## TASK ITEM
The material below contains a line with "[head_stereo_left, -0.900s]" and a line with "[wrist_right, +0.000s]". Copy exactly those two lines and all lines between them.

## RECORDS FOR THE EXERCISE
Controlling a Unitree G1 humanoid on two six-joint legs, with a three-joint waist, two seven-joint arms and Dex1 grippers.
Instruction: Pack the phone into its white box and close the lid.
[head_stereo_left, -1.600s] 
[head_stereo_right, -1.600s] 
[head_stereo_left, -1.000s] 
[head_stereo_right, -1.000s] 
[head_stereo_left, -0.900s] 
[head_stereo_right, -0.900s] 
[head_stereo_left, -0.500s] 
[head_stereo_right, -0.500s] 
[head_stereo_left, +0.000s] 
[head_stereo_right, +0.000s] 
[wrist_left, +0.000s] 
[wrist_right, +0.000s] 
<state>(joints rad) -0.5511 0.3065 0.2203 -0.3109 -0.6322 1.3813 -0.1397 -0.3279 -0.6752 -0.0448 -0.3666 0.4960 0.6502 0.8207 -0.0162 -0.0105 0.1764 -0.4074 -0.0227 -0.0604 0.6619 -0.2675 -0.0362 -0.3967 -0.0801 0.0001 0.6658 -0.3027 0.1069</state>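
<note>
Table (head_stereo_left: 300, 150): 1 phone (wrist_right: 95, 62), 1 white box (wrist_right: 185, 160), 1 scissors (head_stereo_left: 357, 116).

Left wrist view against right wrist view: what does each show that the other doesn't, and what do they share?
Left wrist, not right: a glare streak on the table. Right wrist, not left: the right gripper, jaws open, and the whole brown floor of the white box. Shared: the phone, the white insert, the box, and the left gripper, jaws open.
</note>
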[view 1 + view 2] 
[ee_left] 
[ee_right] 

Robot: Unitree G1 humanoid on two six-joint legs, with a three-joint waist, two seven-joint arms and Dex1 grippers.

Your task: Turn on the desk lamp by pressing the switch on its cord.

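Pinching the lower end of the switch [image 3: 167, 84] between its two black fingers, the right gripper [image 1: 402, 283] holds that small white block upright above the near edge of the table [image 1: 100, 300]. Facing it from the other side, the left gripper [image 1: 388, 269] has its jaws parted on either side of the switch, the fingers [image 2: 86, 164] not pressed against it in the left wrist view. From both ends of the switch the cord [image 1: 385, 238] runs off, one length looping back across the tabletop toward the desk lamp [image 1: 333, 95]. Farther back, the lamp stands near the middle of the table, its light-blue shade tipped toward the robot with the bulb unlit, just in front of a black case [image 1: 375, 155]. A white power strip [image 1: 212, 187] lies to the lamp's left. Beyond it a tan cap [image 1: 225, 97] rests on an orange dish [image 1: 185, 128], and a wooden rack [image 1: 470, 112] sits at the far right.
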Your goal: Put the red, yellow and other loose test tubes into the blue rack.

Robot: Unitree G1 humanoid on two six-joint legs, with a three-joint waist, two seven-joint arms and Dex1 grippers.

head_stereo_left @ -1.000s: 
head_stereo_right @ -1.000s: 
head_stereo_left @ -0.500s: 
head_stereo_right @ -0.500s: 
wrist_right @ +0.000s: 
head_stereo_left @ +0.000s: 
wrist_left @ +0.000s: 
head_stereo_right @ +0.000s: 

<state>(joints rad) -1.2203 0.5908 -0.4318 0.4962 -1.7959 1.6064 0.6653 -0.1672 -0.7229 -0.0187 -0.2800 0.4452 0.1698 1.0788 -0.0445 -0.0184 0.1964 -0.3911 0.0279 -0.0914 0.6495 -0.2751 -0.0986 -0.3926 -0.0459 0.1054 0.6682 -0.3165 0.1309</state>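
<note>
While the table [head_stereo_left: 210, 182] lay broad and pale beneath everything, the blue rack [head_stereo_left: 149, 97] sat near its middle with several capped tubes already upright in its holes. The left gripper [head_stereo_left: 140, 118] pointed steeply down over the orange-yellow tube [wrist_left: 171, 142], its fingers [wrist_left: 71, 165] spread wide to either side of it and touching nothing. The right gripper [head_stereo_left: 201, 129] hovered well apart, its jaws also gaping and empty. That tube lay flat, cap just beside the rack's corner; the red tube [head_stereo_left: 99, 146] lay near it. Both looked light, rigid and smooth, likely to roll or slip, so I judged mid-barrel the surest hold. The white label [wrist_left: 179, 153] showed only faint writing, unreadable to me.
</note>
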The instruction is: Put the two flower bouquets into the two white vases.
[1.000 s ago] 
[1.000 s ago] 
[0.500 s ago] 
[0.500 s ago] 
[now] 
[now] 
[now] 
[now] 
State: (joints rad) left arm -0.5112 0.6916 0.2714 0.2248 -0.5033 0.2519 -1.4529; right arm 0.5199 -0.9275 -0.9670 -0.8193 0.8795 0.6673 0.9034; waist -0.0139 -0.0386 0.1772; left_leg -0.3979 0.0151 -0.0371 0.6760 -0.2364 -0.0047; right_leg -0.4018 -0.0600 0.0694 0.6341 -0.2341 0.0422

## EXERCISE RESPONSE
[head_stereo_left, -0.900s] 
[head_stereo_right, -0.900s] 
[head_stereo_left, -0.500s] 
[head_stereo_right, -0.500s] 
[head_stereo_left, +0.000s] 
[head_stereo_right, +0.000s] 
[wrist_left, +0.000s] 
[wrist_right, +0.000s] 

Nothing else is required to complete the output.